The term SSKI is also used, especially by pharmacists, to refer to a U.S.P. pre-prepared solution formula, made by adding exactly KI to water to prepare a solution containing of 1000 mg KI per mL solution (100% wt/volume KI solution), to closely approximate the concentration of SSKI made by saturation. This is essentially interchangeable with SSKI made by saturation, and also contains about 50 mg iodide per drop.

• Saturated solutions of potassium iodide can be an emergency treatment for hyperthyroidism (so-called thyroid storm), as high amounts of iodide temporarily suppress secretion of thyroxine from the thyroid gland.^[17] The dose typically begins with a loading dose, then 1/3 mL SSKI (5 drops or 250 mg iodine as iodide), three times per day.

• Iodide solutions made from a few drops of SSKI added to drinks have also been used as expectorants to increase the water content of respiratory secretions and encourage effective coughing.^{[citation needed]}

• SSKI has been proposed as a topical treatment for sporotrichosis, but no trials have been conducted to determine the efficacy or side effects of such treatment.^[18]

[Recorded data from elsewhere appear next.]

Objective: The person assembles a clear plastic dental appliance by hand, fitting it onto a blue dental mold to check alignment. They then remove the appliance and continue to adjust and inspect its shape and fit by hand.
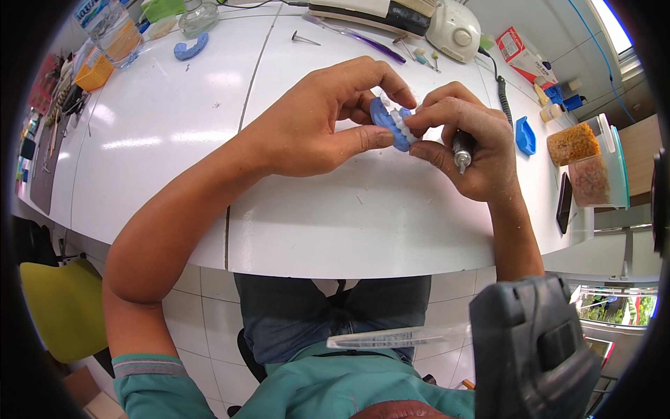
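Note:
Over the white table, my left hand (314, 119) grips a blue dental mold (382, 117) between thumb and fingers. A white, tooth-shaped strip (400, 124) lies along the mold's right side. My right hand (485, 143) is closed, its thumb and fingertips pinching at that strip from the right. Tucked in the same hand's palm is a dark metal rotary handpiece (463, 152), its tip pointing toward me. Fingers partly cover the strip, so its full shape is hidden. Another blue dental mold (191, 47), curved like an arch, lies at the far left of the table.
At the back stand a cream control unit (453, 29) with a coiled cord and a purple pen-like tool (373, 46). To the right are a blue tray (525, 136), a plastic container (599, 164) and a phone (564, 202). A water bottle (115, 38) stands far left.

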Available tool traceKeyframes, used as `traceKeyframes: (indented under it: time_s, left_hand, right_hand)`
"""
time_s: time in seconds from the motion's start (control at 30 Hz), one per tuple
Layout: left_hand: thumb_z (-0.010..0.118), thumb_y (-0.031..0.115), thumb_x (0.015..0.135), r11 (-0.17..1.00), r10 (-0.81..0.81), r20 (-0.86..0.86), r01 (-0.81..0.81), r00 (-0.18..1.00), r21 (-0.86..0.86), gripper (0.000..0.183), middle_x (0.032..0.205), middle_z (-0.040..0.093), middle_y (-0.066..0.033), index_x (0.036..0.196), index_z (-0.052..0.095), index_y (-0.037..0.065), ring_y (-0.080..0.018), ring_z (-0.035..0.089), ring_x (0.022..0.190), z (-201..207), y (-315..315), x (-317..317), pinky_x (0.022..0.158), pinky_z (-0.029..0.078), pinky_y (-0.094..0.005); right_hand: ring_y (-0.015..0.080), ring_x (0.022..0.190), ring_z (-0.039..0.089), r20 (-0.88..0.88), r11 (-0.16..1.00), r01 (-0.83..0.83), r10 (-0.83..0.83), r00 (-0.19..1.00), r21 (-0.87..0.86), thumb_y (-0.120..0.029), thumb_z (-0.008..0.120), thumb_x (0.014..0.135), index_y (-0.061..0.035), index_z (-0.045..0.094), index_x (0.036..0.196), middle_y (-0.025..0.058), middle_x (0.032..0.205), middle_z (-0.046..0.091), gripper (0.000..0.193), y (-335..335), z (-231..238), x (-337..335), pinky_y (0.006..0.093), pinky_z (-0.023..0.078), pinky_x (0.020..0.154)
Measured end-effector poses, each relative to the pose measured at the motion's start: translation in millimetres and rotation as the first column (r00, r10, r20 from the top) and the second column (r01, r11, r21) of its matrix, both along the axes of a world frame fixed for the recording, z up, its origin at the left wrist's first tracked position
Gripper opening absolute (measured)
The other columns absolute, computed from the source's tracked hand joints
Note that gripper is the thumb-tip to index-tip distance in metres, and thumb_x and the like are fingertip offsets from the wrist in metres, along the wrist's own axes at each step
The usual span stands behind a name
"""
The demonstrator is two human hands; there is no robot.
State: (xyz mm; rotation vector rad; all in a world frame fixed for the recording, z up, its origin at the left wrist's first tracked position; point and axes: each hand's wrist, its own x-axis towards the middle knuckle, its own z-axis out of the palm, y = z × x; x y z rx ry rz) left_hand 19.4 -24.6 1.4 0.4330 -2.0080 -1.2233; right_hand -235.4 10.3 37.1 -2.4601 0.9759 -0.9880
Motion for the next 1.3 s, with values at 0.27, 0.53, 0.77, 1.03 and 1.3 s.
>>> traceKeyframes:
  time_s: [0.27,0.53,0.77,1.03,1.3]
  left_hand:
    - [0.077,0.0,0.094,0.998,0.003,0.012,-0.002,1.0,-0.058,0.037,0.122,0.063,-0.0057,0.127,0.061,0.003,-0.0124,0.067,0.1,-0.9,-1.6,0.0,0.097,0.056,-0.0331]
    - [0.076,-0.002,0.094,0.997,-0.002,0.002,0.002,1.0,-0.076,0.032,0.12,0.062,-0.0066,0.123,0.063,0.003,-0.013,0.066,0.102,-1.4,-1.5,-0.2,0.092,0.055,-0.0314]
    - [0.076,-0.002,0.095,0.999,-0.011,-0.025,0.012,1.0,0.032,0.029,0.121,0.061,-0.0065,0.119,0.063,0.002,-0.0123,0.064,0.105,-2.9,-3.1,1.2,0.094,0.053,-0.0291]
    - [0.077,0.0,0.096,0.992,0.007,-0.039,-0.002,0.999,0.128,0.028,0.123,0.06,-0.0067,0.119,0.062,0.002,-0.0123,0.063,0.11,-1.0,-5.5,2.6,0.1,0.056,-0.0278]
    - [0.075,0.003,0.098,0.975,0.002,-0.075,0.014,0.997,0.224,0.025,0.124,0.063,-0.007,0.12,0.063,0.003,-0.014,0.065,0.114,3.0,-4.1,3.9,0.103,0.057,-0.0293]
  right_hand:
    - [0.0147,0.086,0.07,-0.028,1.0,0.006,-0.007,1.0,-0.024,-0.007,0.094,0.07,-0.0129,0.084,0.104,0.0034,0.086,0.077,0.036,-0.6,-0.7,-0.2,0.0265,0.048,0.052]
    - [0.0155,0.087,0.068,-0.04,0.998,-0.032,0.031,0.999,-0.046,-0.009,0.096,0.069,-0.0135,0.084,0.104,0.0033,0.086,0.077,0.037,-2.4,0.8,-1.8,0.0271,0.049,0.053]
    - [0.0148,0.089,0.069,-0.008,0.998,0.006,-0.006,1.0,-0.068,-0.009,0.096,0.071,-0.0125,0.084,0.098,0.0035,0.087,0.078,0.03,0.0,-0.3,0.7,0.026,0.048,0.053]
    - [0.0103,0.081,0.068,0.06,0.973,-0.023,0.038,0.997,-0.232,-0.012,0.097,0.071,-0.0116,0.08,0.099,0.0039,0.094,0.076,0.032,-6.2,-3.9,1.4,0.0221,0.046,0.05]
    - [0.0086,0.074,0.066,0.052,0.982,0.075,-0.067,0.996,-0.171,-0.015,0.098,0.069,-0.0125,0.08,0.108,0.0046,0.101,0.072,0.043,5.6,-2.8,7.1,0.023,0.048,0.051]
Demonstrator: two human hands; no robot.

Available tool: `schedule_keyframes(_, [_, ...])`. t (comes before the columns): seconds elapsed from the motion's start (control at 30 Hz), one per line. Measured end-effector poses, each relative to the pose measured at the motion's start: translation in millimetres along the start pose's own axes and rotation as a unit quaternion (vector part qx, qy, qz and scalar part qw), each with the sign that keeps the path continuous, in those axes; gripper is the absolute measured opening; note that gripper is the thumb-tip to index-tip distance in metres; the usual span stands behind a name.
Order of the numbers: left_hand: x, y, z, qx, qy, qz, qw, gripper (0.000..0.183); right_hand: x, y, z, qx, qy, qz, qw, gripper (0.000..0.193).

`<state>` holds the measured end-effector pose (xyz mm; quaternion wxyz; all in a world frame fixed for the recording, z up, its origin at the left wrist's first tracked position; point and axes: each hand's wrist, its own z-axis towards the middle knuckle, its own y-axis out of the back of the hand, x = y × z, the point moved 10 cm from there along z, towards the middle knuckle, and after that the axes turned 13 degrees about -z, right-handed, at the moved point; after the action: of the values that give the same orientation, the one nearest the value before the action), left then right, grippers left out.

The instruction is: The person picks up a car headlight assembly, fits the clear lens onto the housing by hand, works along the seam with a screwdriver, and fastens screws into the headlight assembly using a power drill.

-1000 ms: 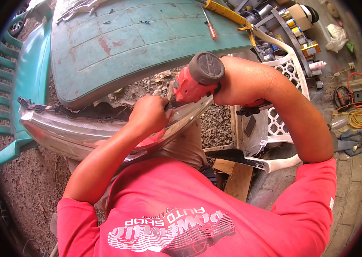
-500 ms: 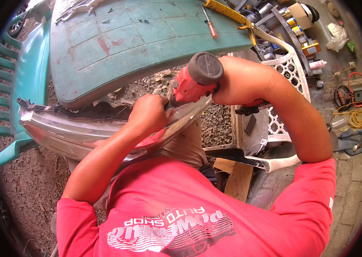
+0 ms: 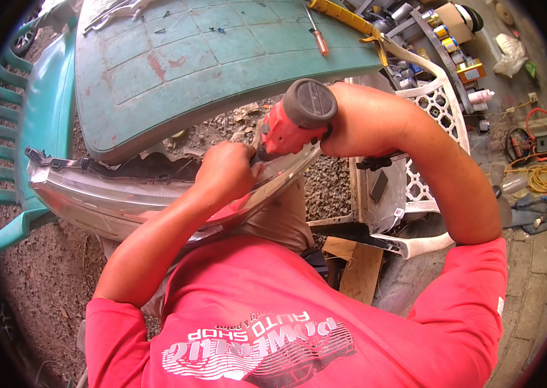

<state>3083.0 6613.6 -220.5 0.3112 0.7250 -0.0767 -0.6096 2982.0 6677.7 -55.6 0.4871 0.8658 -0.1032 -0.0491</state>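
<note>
A car headlight (image 3: 102, 187) with a clear lens and a black back edge lies across my lap, against the near side of the table. My right hand (image 3: 361, 121) is wrapped round the handle of a red and black cordless drill (image 3: 287, 126), whose front end points down and left at the headlight. Beside the drill's nose my left hand (image 3: 225, 171) is closed, resting over the headlight's back edge. What its fingers pinch is hidden, as is the drill's tip.
On the green plastic table (image 3: 176, 84) lie a screwdriver (image 3: 320, 40), a yellow tool (image 3: 341, 18) and a few small screws (image 3: 217, 29). A green chair (image 3: 43, 123) stands left, a white chair (image 3: 438, 110) right. Cans fill a rack (image 3: 441, 58); a yellow cord (image 3: 544, 179) lies coiled.
</note>
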Motion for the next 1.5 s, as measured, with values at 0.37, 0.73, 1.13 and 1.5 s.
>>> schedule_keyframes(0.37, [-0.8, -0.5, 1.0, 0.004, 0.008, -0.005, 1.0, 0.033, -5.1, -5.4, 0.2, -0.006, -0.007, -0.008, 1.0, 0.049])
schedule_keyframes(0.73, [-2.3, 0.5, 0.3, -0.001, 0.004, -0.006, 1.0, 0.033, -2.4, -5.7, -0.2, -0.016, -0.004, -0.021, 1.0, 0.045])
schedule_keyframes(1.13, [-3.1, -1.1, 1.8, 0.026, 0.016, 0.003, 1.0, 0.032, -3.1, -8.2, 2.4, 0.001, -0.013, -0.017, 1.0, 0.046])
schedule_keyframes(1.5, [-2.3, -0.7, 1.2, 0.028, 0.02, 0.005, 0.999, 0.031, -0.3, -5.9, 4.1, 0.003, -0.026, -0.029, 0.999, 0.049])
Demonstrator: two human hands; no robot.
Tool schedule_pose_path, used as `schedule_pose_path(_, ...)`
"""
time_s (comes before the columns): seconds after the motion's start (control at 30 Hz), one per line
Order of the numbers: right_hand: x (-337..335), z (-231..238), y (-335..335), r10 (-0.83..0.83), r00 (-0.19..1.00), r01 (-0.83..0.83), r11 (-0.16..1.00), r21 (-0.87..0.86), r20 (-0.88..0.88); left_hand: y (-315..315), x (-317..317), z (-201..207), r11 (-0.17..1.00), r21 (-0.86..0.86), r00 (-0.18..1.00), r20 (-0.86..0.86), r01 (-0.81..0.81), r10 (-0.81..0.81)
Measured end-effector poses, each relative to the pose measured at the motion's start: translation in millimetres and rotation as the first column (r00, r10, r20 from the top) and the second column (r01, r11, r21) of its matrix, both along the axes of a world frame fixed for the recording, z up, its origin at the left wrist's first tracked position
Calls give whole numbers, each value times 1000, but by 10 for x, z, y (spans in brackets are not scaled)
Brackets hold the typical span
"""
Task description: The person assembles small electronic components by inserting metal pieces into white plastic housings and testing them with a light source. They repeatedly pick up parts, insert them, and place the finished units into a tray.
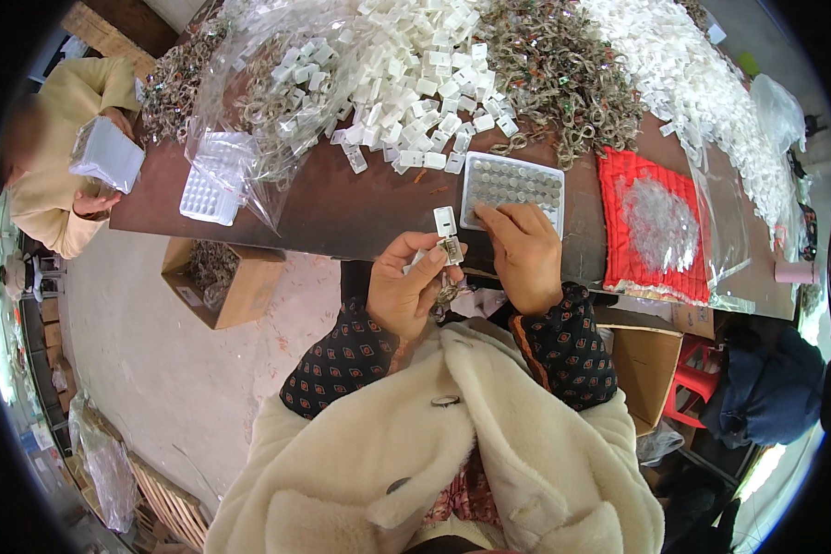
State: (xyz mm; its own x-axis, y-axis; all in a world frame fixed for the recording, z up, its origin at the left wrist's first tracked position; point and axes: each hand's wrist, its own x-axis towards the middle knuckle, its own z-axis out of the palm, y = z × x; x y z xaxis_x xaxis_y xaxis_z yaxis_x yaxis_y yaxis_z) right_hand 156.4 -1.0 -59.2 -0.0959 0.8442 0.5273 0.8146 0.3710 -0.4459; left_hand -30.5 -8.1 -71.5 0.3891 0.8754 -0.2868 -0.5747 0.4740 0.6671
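Note:
My left hand [404, 288] is closed on a small metal ring piece and a white plastic clip [450, 249] at the near edge of the brown table [342, 208]. My right hand [523, 251] lies beside it, fingers curled, fingertips touching the near rim of a white tray [513, 183] filled with rows of round pieces. Another white clip [444, 220] lies on the table just above my left hand. It is unclear whether the right hand pinches anything.
Heaps of white clips [415, 65] and metal rings [559, 74] cover the far table, some in clear bags. A red cushion [651, 226] with clear bits lies right. Another person [60, 152] at left holds a tray. Cardboard boxes [217, 277] stand below.

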Motion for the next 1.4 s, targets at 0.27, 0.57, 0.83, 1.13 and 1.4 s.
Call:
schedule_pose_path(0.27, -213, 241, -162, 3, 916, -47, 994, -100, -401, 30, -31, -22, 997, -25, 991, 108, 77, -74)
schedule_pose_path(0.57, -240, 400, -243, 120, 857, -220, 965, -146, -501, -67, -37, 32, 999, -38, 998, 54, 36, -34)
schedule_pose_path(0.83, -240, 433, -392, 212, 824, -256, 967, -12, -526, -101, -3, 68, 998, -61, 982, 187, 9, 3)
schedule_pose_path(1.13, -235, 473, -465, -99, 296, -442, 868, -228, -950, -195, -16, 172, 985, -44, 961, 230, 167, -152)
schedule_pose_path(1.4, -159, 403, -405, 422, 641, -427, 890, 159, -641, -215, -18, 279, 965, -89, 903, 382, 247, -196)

• Potassium iodide has been used for symptomatic treatment of erythema nodosum patients for persistent lesions whose cause remains unknown. It has been used in cases of erythema nodosum associated with Crohn's disease.^[19]

Thyroid protection during medical treatment

Pheochromocytoma seen as dark sphere in center of the body. Image is by MIBG scintigraphy with radiation from radioiodine in the MIBG. However, note unwanted uptake of radioiodine from the pharmaceutical by the thyroid gland in the neck, in both images (front and back) of the same patient. Radioactivity is also seen in the bladder.

Thyroid iodine uptake blockade with potassium iodide is used in nuclear medicine scintigraphy and therapy with some radioiodinated compounds that are not targeted to the thyroid, such as iobenguane (MIBG), which is used to image or treat neural tissue tumors, or iodinated fibrinogen, which is used in fibrinogen scans to investigate clotting. These compounds contain iodine, but not in the iodide form. However, since they may be ultimately metabolized or break down to radioactive iodide, it is common to administer non-radioactive potassium iodide to ensure that iodide from these radiopharmaceuticals is not sequestered by the normal affinity of the thryoid for iodide.

FDA-approved dosing of potassium iodide for this purpose with iobenguane, is as follows (per 24 hours): infants less than 1 month old, 16 mg; children 1 month to 3 years, 32 mg; children 3 years to 18 years, 65 mg; adults 130 mg.^[20] However, some sources recommend alternative dosing regimens.^[21]

Not all sources are in agreement on the necessary duration of thyroid blockade, although agreement appears to have been reached about the necessity of blockade for both scintigraphic and therapeutic applications of iobenguane. Commercially available iobenguane is labeled with iodine-123, and product labeling recommends administration of potassium iodide 1 hour prior to administration of the radiopharmaceutical for all age groups,^[22] while the European Associated of Nuclear Medicine recommends (for iobenguane labeled with either isotope,) that potassium iodide administration begin one day prior to radiopharmaceutical administration, and continue until the day following the injection, with the exception of new-borns, who do not require potassium iodide doses following radiopharmaceutical injection.^[21]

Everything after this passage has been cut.